Tabagismo no século XXI: problemas e consequências
Enviada em 14/01/2021
Durante a segunda metade do século XX surgiram campanhas publicitárias sobre o uso do cigarro, dentre elas uma conhecida como “Cowboy da Marlboro”, que tratava a questão do tabaco como algo libertador e promissor. Embora essa não seja a realidade vivida, o uso desse tipo de droga se popularizou devido a forte influência que a mídia tinha sobre a vida das pessoas na época, fator que posteriormente trouxe consequências para a saúde dos usuários.

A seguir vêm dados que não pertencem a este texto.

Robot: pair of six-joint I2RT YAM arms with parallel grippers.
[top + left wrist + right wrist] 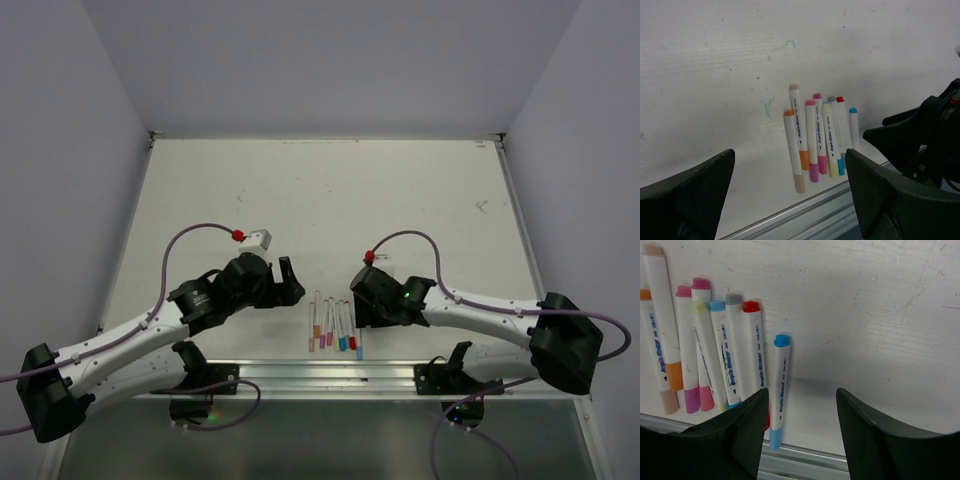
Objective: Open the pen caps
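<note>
Several white-barrelled pens [333, 328] lie side by side near the table's front edge, each with its coloured pen cap on, the caps pointing toward the rail. My left gripper [790, 155] hangs wide open above and left of the row [817, 137], holding nothing. My right gripper [801, 391] is low at the right end of the row, with its jaws apart. The light-blue pen [779, 385] lies between them, close to the left finger [747, 420], and its blue cap [775, 432] shows just beside that finger. I see no grip on it.
An aluminium rail [330, 372] runs along the table's front edge just behind the caps. A small white box [260, 238] with a red connector sits behind the left gripper [290, 283]. Purple cables loop over both arms. The right gripper [920, 135] stands close on the row's right.
</note>
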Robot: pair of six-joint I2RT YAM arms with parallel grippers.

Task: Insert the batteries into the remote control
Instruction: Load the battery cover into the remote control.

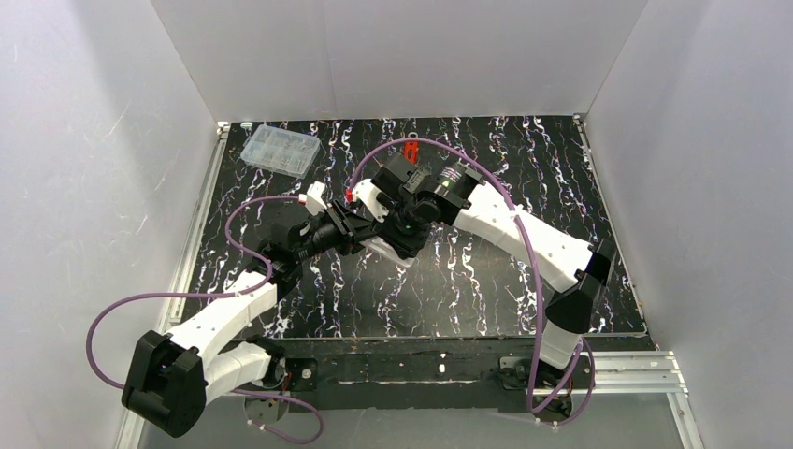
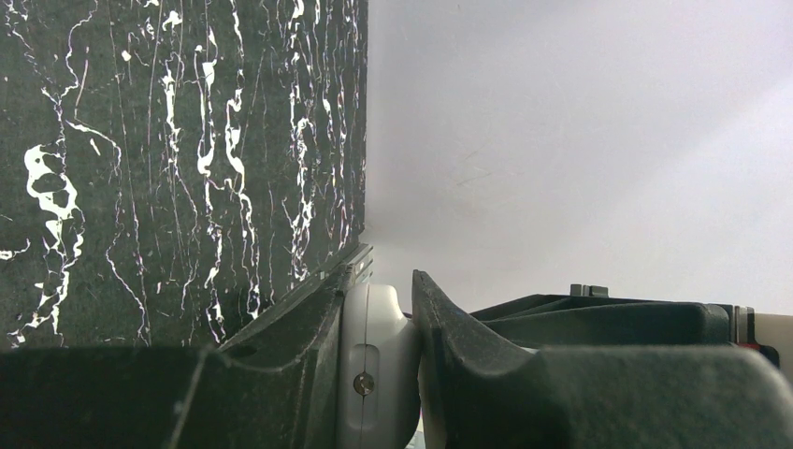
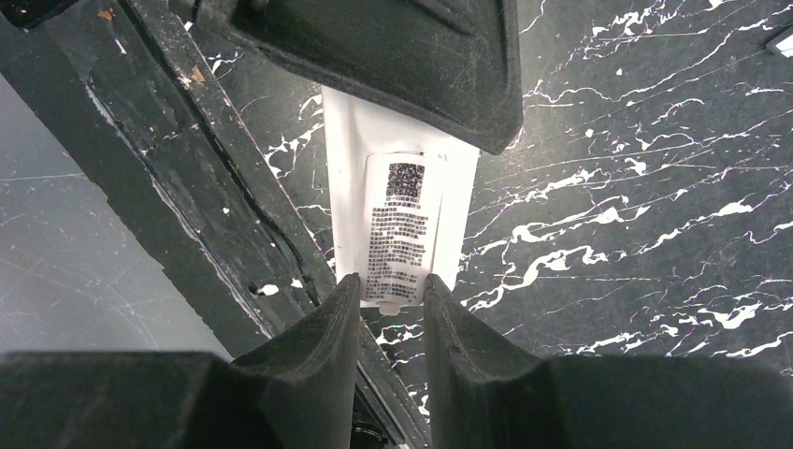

Embora no Brasil essas campanhas sejam proibidas desde o ano 2000, elas tiveram grande interferência sobre a maneira de pensar dos indivíduos, fato que pode ser associado a indústria cultural. Em filmes e programas televisivos os personagens fumantes eram retratados como símbolos de liberdade, independência e até mesmo de empoderamento feminino no caso das mulheres. Foi criada uma imagem de que aquele produto traria “status”, o que popularizou seu uso entre os adolescentes, jovens e adultos da época.
Apesar de toda a romantização que foi criada principalmente na década de 1980, o consumo precoce e contínuo de qualquer substância pode ocasionar em algum efeito negativo na saúde e bem-estar, como o vício, que quando não eliminado pode acarretar em sérias enfermidades. Segundo dados da Organização Mundial da Saúde, o tabagismo mata mais de 8 milhões de pessoas por ano no mundo todo, através de patologias como câncer de pulmão, acidente vascular cerebral e doenças cardiovasculares.
Desse modo, infere-se que medidas são necessárias para evitar o aumento do número de fumantes. É importante que o Ministério da Educação crie campanhas de conscientização e combate ao fumo. Isso deve ser feito dentro das escolas a partir do ensino fundamental II, por meio de palestras com profissioanais da saúde e ex-fumantes, a fim de informar os adolescentes sobre os riscos e malefícios que essa prática pode proporcionar.